Static and Dynamic Capabilities of Design Systems

Posted on Wed, 08/15/2018 - 12:26

It’s a classic computer science concept: Static versus Dynamic. This fundamental concept is what separates content management systems from static HTML, as a practical example. But, how does this apply to design systems like Pattern Lab and any system(s) that consume Pattern Lab artifacts?

 

The key point to understand is around anticipated changes. What aspects of a pattern can change either based on application, anticipated updates over time, or their conditional placement? Understanding what changes are possible help drive decisions on the use of static or dynamic. Bear in mind, each pattern can and should have static and dynamic aspects -- this is not all or nothing. This is looking at each aspect of a pattern and providing a deeper understanding of its use. These are key considerations for effectively building a design system and analyzing how the design system is consumed by other systems (potentially).

 

How is this exemplified?

 

Let’s look at some common patterns:

 

  1. Search bar in the header: In many cases, these patterns are placed globally and is consistent on all pages. For consistency, the styles, markup, and imagery are often the same across all pages, which would be considered static. The text entered in the search, as an example, may change and should be considered dynamic.
     

  2. Social media icons: This has a bit more discretion and likely ties to your consumers. Does each consumer have their own social media presence?  If so, aspects of this patterns need to be dynamic. If the networks and accounts are the same or infrequently change, leveraging a static approach seems practical.

 

Understanding change

 

Something statically defined does not necessarily mean that it cannot change over time. It’s the impact of making a change and an effort to be pragmatic. Building something statically in a design system is an acknowledgement that the design system owns the responsibility for something, not the system consuming it. Changes can be made to the design system over time. There is a degree of discretion for creating static definitions that considers the frequency of changes, varying needs of the consuming systems, and more. Routine changes are a good marker for dynamic requirements. Bear in mind, static changes will require code-level considerations. Observing the best practices I mentioned in my previous post, this would require a new release of the design system and remediation in the consuming system. This is a lot of overhead when a desired change may be a simple content fix.

 

What aspects of a design system are static?
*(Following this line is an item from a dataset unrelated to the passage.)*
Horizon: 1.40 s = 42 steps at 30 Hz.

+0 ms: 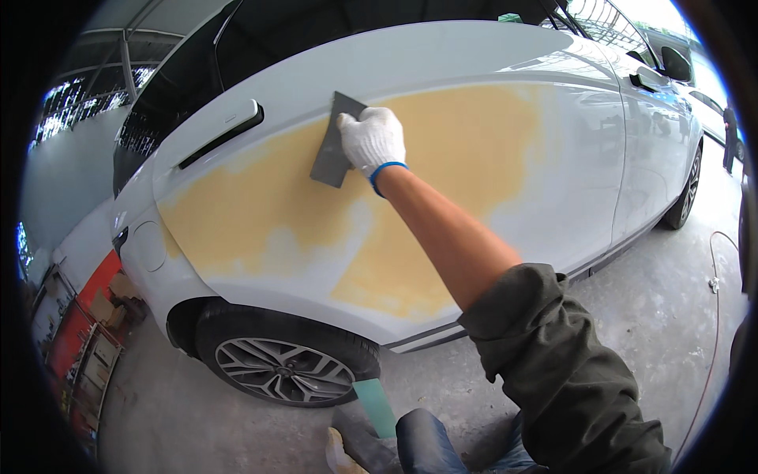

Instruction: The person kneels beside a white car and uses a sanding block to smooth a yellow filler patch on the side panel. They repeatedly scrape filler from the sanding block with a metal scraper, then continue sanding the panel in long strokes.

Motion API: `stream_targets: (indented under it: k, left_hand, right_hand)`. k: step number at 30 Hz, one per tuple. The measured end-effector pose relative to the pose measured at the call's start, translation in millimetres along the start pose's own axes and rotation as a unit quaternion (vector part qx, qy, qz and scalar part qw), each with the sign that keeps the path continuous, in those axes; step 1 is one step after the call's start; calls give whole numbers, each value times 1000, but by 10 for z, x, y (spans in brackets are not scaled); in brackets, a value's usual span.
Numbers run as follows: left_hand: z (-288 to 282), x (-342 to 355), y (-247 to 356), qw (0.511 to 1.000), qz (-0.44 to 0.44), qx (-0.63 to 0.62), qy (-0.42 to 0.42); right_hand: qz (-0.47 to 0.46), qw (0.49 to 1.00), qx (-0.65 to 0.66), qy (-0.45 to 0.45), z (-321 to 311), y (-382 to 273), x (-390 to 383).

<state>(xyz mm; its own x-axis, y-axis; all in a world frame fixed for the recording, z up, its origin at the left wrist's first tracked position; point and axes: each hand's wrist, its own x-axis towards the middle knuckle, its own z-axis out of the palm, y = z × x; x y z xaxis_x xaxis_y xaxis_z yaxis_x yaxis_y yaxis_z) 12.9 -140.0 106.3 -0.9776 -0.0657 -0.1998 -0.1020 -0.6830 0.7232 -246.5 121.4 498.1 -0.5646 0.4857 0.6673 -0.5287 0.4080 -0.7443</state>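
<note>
My right hand (373, 141), in a white knit glove with a blue cuff, is closed round a dark grey, slightly curved rectangular sheet (330, 158). It holds this sheet against the rear door (582, 150) of a white car, over a broad patch of yellow filler (442, 142). The thumb lies on the sheet's outer face; the other fingers are mostly hidden. At the lower edge, a pale, yellow-stained shape (341, 454) looks like my left hand in a glove, but its fingers cannot be made out. Beside it are a dark grey piece (365, 442) and a green strip (375, 408).
The door handle (225, 130) is left of my right hand. The rear wheel (288, 367) stands below the patch, near my jeans-clad knee (426, 442). Racks with boxes (103, 304) are at far left. A thin hose (714, 316) runs along the floor at right.
</note>
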Motion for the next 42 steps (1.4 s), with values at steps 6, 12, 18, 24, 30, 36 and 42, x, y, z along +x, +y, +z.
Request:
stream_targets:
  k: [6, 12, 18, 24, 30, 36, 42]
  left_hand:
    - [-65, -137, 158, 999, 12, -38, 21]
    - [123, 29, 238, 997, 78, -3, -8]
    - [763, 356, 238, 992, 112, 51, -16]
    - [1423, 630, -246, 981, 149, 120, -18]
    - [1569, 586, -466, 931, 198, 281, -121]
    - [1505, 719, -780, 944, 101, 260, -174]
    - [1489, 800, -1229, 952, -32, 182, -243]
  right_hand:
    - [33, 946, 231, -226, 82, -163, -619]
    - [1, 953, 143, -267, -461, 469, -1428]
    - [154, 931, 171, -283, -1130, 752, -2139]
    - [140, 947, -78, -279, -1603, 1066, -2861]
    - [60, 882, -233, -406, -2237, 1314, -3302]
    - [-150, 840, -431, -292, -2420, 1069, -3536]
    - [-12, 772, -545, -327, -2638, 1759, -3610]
A tool like Pattern Lab offers two primary approaches for static definition.

 

  1. Static technical artifacts (CSS, Markup, Assets): Design systems are built on DRY principles: consistency is key. This consistency is driven through code and assets, which are inherently static to maintain a degree of uniformity. When you create a pattern, you build the CSS, the markup, and even relevant assets like images. These natively do not change and therefore I believe they more closely align with static functionality.
     

  2. Static pages: Full page patterns often show an end-to-end representation on how patterns are applied to entire pages. This is entirely static and, in my opinion, is often just used for a representation and not consumed by other systems. This philosophy may be changing based on static site generators capable of manipulating data differently than CMS systems. This is due to the fact that a page is often comprised of several data elements (menus, titles, header elements, footer elements), which are commonly split out into separate elements of content management systems. As such, page-level patterns commonly have static elements and commonly are comprised of other lesser order patterns (which have their own degree of dynamic capabilities).

 

What about dynamic features?

 

To reiterate, the key framing is exploring what parts of a pattern can change.

 

  1. Data: JSON files, found in patterns, are supposed to mock up dynamic data. Variations of multiple data representations can exist per pattern in the design system, highlighting various dynamic use cases. The consuming system is able to supply its own data, which is rendered within the statically defined markup and styled by the statically defined CSS. While the data model may be defined statically, the data itself represents dynamic capabilities.
     

  2. Conditional markup: Templating engines like Twig have the ability to render different markup based on the data passed to the pattern. This is great for handling more variations and pattern reuse (which is more pragmatic in lowering the technical debt).

 

Discretion is key

 

There is no single right or wrong answer when exploring what should be static or dynamic. The key is doing the analysis to understand what meets your use case the best now and into the future. Ask yourself and debate what changes may be necessary within the context of both the design system and the systems that may consume it. At a minimum, you’ll have made a conscious and thoughtful choice at the time when you built it.